Exploiting Multiple Write Modes of Nonvolatile Main Memory in Embedded Systems

Abstract

Existing Nonvolatile Memories (NVMs) have many attractive features to be the main memory of embedded systems. These features include low power, high density, and better scalability. Recently, Multilevel Cell (MLC) NVM has gained more and more popularity as it can provide a higher density than the traditional Single-Level Cell (SLC) NVM. However, there are also drawbacks in MLC NVM, namely, limited write endurance and expensive write operation. These two drawbacks have to be overcome before MLC NVM can be practically adopted as the main memory. In MLC Nonvolatile Main Memory (NVMM), two different types of write operations with very diverse data retention times are allowed. The first type maintains data for years but takes a longer time to write and is detrimental to the endurance. The second type maintains data for a short period but takes a shorter time to write. By observing that much of the data written to main memory is temporary and does not need to last long during the execution of a program, in this article, we propose novel task scheduling and write operation selection algorithms to improve MLC NVMM endurance and program efficiency.

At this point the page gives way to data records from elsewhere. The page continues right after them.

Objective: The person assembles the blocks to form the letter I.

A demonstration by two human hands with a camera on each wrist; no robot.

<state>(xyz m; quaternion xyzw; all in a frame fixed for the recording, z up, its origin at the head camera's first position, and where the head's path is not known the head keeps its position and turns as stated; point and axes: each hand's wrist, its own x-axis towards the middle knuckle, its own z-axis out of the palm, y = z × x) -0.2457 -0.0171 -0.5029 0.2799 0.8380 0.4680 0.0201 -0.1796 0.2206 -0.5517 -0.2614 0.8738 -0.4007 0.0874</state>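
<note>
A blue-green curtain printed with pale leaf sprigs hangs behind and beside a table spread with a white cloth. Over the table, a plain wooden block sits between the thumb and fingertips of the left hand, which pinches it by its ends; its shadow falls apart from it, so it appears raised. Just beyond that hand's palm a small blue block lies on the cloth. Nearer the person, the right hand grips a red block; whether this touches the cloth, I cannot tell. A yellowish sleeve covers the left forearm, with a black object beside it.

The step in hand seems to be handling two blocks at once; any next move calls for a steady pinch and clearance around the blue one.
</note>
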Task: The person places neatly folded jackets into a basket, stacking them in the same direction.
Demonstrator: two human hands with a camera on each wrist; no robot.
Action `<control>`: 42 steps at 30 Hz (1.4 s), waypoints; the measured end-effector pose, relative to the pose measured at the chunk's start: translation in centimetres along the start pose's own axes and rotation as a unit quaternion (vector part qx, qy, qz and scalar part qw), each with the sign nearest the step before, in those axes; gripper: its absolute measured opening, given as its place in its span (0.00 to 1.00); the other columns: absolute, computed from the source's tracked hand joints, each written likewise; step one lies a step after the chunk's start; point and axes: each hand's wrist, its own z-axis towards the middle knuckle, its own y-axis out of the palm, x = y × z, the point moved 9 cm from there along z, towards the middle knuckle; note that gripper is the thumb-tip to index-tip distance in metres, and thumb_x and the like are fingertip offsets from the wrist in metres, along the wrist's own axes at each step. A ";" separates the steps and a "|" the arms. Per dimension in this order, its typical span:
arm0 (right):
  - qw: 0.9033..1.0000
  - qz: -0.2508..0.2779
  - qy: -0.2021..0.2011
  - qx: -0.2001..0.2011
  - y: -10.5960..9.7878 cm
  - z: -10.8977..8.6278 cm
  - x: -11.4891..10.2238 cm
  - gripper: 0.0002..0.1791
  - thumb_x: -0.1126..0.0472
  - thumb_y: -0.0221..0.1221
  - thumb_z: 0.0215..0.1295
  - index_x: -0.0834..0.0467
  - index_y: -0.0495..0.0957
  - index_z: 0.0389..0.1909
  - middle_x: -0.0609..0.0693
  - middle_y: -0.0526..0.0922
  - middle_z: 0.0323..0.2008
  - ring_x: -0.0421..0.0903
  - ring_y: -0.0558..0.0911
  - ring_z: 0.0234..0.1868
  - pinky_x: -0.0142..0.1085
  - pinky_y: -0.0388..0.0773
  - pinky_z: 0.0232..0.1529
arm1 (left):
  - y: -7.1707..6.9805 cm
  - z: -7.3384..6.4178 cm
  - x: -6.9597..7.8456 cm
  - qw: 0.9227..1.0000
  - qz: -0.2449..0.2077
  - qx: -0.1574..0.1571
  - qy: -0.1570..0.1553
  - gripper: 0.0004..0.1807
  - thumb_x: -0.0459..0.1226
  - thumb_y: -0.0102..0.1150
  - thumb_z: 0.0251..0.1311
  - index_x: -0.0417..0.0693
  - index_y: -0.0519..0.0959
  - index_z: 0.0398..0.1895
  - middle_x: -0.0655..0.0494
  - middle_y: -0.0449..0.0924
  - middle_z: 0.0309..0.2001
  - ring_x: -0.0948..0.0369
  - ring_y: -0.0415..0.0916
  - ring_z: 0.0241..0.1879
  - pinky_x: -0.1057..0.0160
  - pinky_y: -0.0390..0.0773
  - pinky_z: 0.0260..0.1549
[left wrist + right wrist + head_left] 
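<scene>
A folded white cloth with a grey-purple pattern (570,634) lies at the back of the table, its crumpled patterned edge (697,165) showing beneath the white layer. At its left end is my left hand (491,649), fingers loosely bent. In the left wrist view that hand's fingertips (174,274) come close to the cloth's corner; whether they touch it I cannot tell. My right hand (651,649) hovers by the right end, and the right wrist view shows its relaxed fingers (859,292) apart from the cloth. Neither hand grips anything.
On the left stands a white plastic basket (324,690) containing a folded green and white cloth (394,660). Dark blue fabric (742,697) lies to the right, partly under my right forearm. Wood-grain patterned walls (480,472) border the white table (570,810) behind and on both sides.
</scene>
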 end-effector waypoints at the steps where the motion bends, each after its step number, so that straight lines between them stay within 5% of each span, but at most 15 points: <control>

An Integer Linear Programming (ILP) formulation is first proposed to obtain optimal results. Since ILP takes exponential time to solve, we also propose the Multiwrite Mode-Aware Scheduling (MMAS) algorithm to achieve a near-optimal solution in polynomial time. Additionally, the Dynamical Memory Block Screening (DMS) algorithm is proposed to achieve wear leveling. The experimental results demonstrate that the proposed techniques can greatly improve the lifetime of the MLC NVMM as well as the efficiency of the program.